More than just moments of recreational bliss, the athletic men and bathing beauties are inspired, says Hollis, by historian Alison Rose Jefferson’s book “Living the California Dream: African American Leisure Sites during the Jim Crow Era.” Hollis’s is an effort to visualize what is often ignored in American history: not just the pleasure and happiness in Black life but the growing recognition that America’s self-image as a melting pot has been very different in reality, with division and segregation more typical.

There is a distinctly timeless quality to Hollis’s work, blending midcentury modernism, rich Gauguin color ways and the preppiness of Slim Aarons’ photographs. The images in “Paradise” are evocative of another, more elegant time with these long-legged women in demure bathing suits cut low on the leg and broad-shouldered men. Class undoubtedly plays a part — bodies are noticeably free of doughiness or the whiff of hardship — the Black leisure class instead of the more commonly represented working class.

Caption
"My grandmother won the beauty competition" by Braden Hollis.
(Courtesy of UTA Artist Space)

Though the artist works in oil, her brushwork is soft and downy and the result is an alluring pastel haziness that conveys the drowsy sensations of summer, of blinding sun bouncing off sand, blue-on-blue horizons and days of beachside languor.

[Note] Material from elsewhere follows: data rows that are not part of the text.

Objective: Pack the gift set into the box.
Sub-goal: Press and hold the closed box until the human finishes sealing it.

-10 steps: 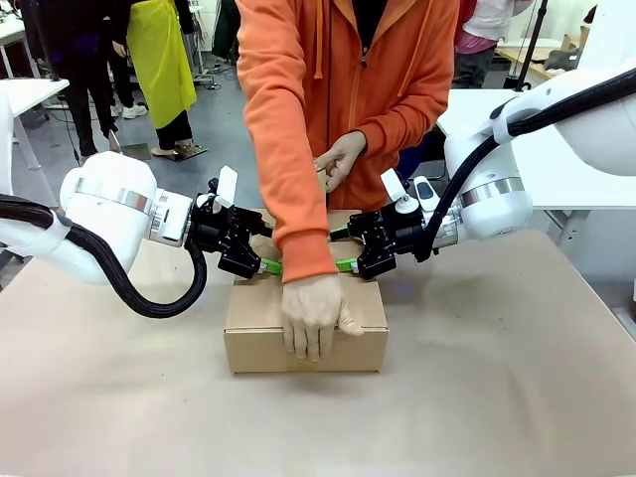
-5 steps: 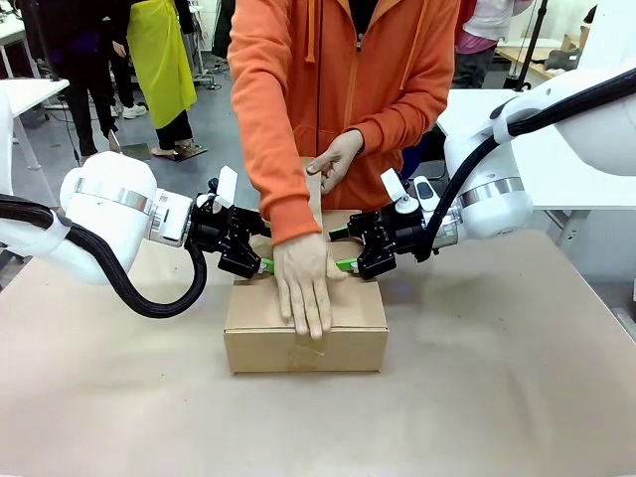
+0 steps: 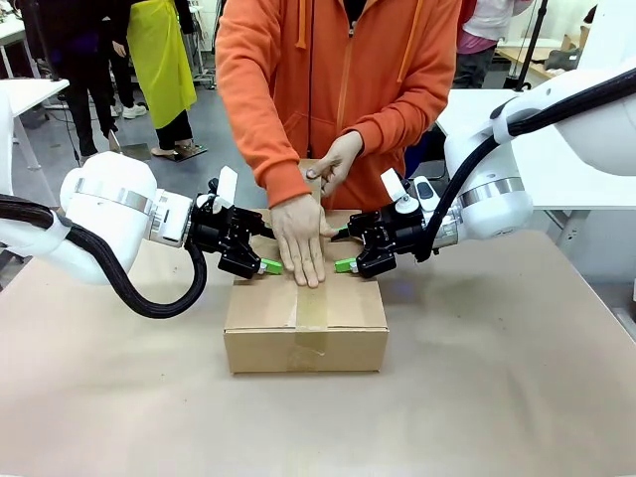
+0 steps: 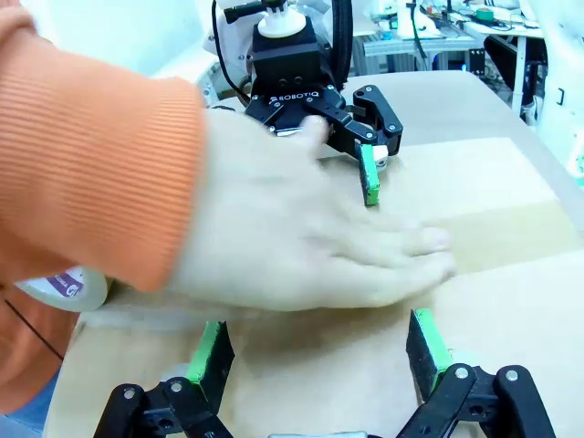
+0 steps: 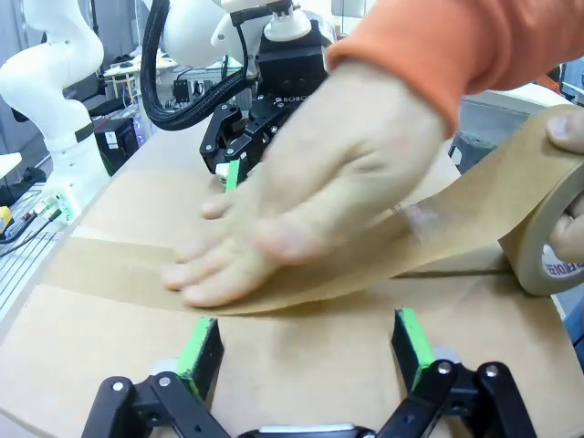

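Observation:
The box [image 3: 263, 336] stands mid-table with its top flaps shut, so the gift set is hidden. A strip of brown tape [image 3: 311, 310] runs along the seam and over the front face. A person's hand [image 3: 301, 243] presses flat on the tape at the far part of the lid. The other hand holds the tape roll [image 5: 558, 239] behind the box. My left gripper [image 3: 268, 265] is open, its green pads [image 4: 208, 354] resting on the lid's left side. My right gripper [image 3: 346, 264] is open too, pads [image 5: 411, 340] on the lid's right side.
Brown paper covers the table [image 3: 497, 388] all around the box. The person in an orange hoodie [image 3: 338, 79] stands at the far edge, leaning over it. Other people and tables show farther back.
The person's hand has slid from the box's front edge back along the seam toward the far side, leaving tape laid down. Both grippers have stayed in place.

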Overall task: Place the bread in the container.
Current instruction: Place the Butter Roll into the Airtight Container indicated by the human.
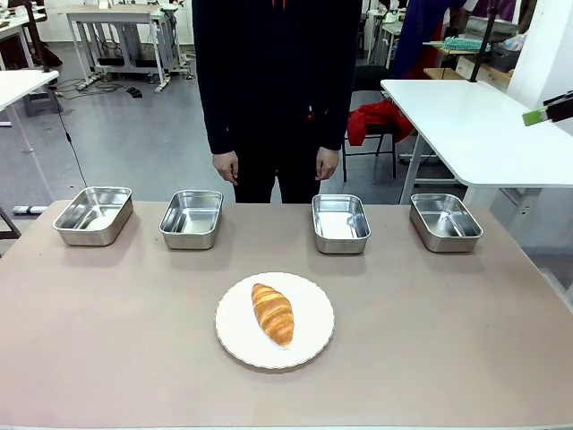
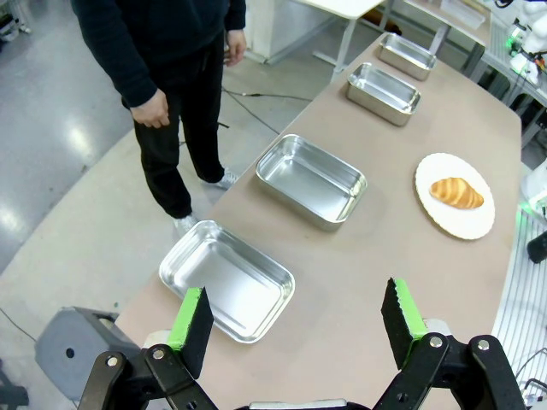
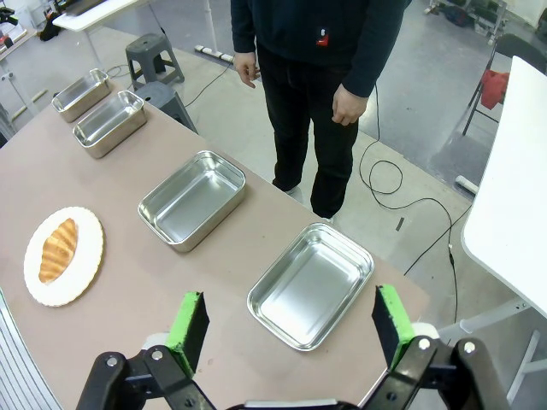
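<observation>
Shiny steel trays [image 1: 190, 218], glossy ridged croissant [image 1: 272, 313], matt tabletop [image 1: 107, 340]

The croissant [image 1: 272, 313] is golden-brown with darker ridged bands. The plate [image 1: 235, 337] is white. The trays [image 1: 93, 215] are shiny silver. The table [image 1: 107, 349] is grey-brown. The left gripper [image 2: 293, 292] and right gripper [image 3: 289, 297] are black with green pads [image 2: 184, 320]. The person's clothing [image 1: 269, 72] is black.

**No legible writing**

We can read no word, number or brand in any view. The nearest thing to one is a small red mark [image 3: 323, 36] on the chest of the person's dark top [image 3: 286, 26], at about twelve o'clock in the right wrist view. It is too small for us to make out.
</observation>
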Controlling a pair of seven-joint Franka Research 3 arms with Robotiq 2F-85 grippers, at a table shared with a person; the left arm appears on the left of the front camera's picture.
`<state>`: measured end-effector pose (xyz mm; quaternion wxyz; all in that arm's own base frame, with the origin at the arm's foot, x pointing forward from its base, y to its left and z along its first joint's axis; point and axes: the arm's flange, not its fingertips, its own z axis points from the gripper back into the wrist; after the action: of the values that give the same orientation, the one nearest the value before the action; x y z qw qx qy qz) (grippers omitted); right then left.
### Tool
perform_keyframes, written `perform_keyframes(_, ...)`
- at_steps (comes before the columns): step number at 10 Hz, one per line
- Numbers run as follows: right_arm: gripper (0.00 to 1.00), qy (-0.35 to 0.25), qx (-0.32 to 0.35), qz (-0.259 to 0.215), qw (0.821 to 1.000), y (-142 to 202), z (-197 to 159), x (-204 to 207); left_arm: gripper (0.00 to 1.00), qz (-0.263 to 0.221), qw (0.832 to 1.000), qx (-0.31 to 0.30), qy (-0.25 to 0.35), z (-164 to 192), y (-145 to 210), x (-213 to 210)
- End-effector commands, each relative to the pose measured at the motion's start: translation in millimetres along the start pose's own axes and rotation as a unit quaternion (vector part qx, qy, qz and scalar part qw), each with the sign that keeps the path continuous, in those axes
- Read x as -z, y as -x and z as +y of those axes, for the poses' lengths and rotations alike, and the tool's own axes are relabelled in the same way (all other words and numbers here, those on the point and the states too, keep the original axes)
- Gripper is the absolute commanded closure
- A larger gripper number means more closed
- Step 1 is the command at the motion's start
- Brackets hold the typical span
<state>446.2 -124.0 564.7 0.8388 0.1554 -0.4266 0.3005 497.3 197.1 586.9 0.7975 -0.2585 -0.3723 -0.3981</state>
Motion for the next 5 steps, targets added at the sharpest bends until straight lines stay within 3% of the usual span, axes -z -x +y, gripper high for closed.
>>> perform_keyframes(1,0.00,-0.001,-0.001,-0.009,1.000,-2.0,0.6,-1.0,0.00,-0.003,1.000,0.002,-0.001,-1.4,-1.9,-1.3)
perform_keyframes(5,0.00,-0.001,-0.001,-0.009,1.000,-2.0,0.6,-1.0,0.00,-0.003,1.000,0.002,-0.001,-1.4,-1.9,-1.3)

UTA Artist Space gallery director Bridgette Baldo rightly calls Hollis an “old soul.” Like Alex Katz, her work can suggest the denizens of a discrete world or another LA artist Ferrari Sheppard’s paintings of little girls jumping rope, hip hop swagger and other iterations of Black joie de vivre. Like Sheppard, Hollis is all about the details we can infer since she leaves faces blank, preferring instead to conjure an idyllic shared memory. The anonymity in the paintings conjures up an idea of “everyman,” and the idea that Black life is normative not secondary.

Los Angeles artist Braden Hollis is featured in a solo exhibition "Paradise" at UTA Artist Space's pop-up gallery at Pullman Yards. Shown here: "Convening" (2022).
(Courtesy of UTA Artist Space)

In “Games played” a group of fit young men play beach volleyball, their identical blue bathing suits hinting at a time before the deluge of fast fashion choice, but also shared allegiance. Those men at play are answered in the more passive female entertainment shown in “My grandmother won the beauty competition.” In that work an assembly of eight beauty contestants are seen from a low angle, emphasizing the viewer’s status as “audience.” In their posture and the sashes worn by a few of the women we understand, even without the title, the social ritual at work. A favorite work in “Paradise” is “In Anticipation” of a diver in pink suit and bathing cap perched on a modernist plinth, her body crouched and ready to spring forward, a vision of optimism and grace. In Hollis’s hands “Paradise” is of her subjects’ making. It’s a world apart but with no sense of something lost.

"Games played" by Braden Hollis.
(Courtesy of UTA Artist Space)

“Paradise” can feel occasionally slight (the landscapes don’t necessarily advance the artist’s effort to give social underpinnings to all this beauty) but nevertheless seductive, dreamy and steeped in nostalgia.